> [PROBLEM]: Set down all of the data exactly. Pictures stay out of the copy.

> [DATASET SECTION]:
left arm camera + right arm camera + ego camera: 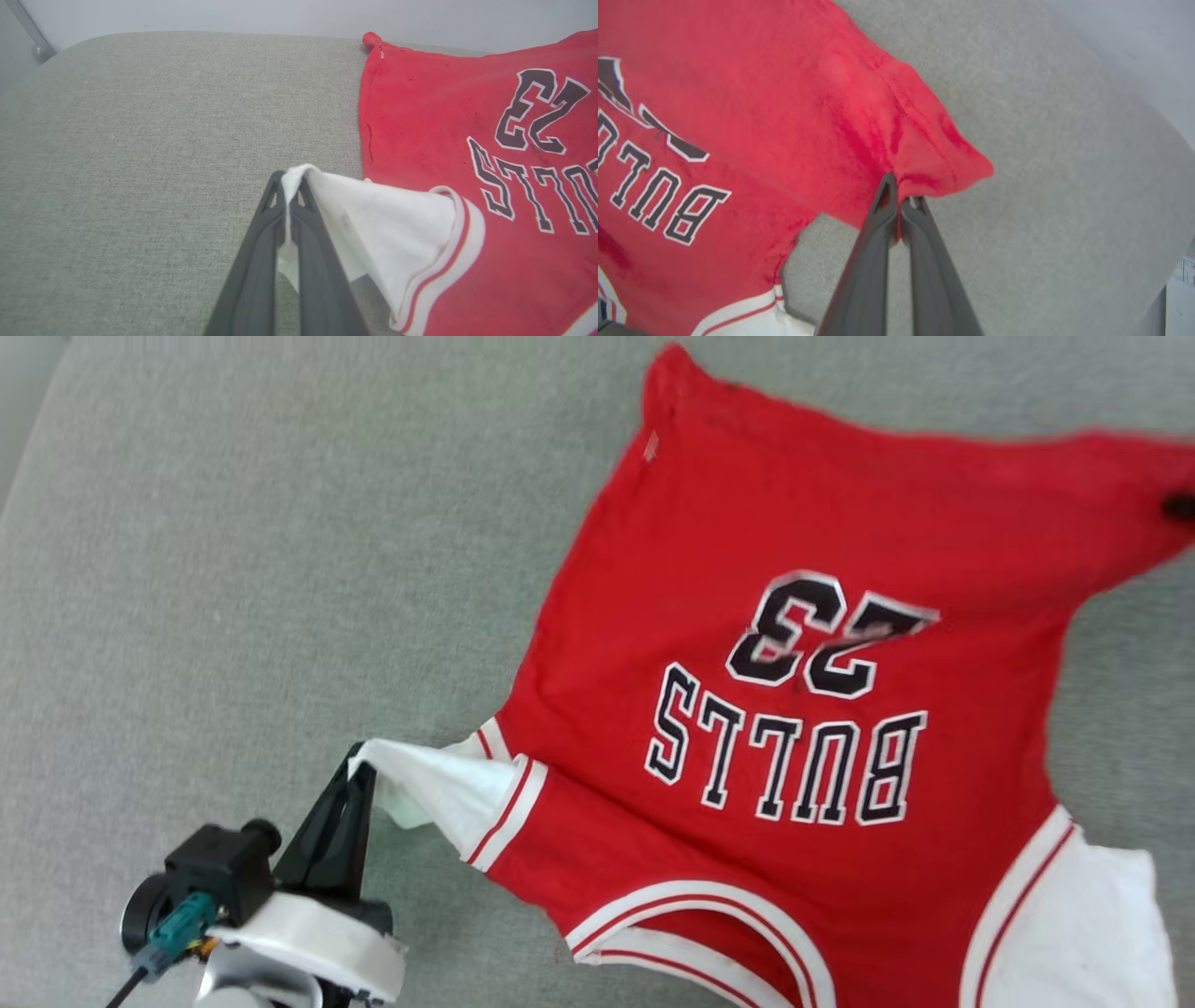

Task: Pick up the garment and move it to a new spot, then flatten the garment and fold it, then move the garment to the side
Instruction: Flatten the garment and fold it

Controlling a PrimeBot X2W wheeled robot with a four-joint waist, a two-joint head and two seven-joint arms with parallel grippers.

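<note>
Red soft-fabric T-shirt (794,523) with white short sleeves and black "BULLS 23" lettering lies spread, print up, on a grey woven-fabric cushion (233,569). The left gripper (290,182) is clamped tight on the edge of one white sleeve (387,219), holding it raised off the cushion. The right gripper (900,196) pinches a red hem corner (943,158) at the shirt's far right, dark fingers pressed together.

head camera looks down from above; 2 wrist cameras sit close, low, sharing the garment (794,523).
</note>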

> [RESPONSE TO THIS EXERCISE]:
left arm camera + right arm camera + ego camera: 

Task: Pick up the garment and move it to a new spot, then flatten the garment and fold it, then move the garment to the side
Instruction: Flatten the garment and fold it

Controlling a PrimeBot X2W wheeled robot with a four-joint waist, a two-joint head and two seven-joint arms with parallel grippers.

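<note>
Red soft-fabric T-shirt (794,523) with white short sleeves and black "BULLS 23" lettering lies spread, print up, on a grey woven-fabric cushion (233,569). The left gripper (290,182) is clamped tight on the edge of one white sleeve (387,219), holding it raised off the cushion. The right gripper (900,196) pinches a red hem corner (943,158) at the shirt's far right, dark fingers pressed together.

head camera looks down from above; 2 wrist cameras sit close, low, sharing the garment (794,523).
</note>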

That covers the exercise completely.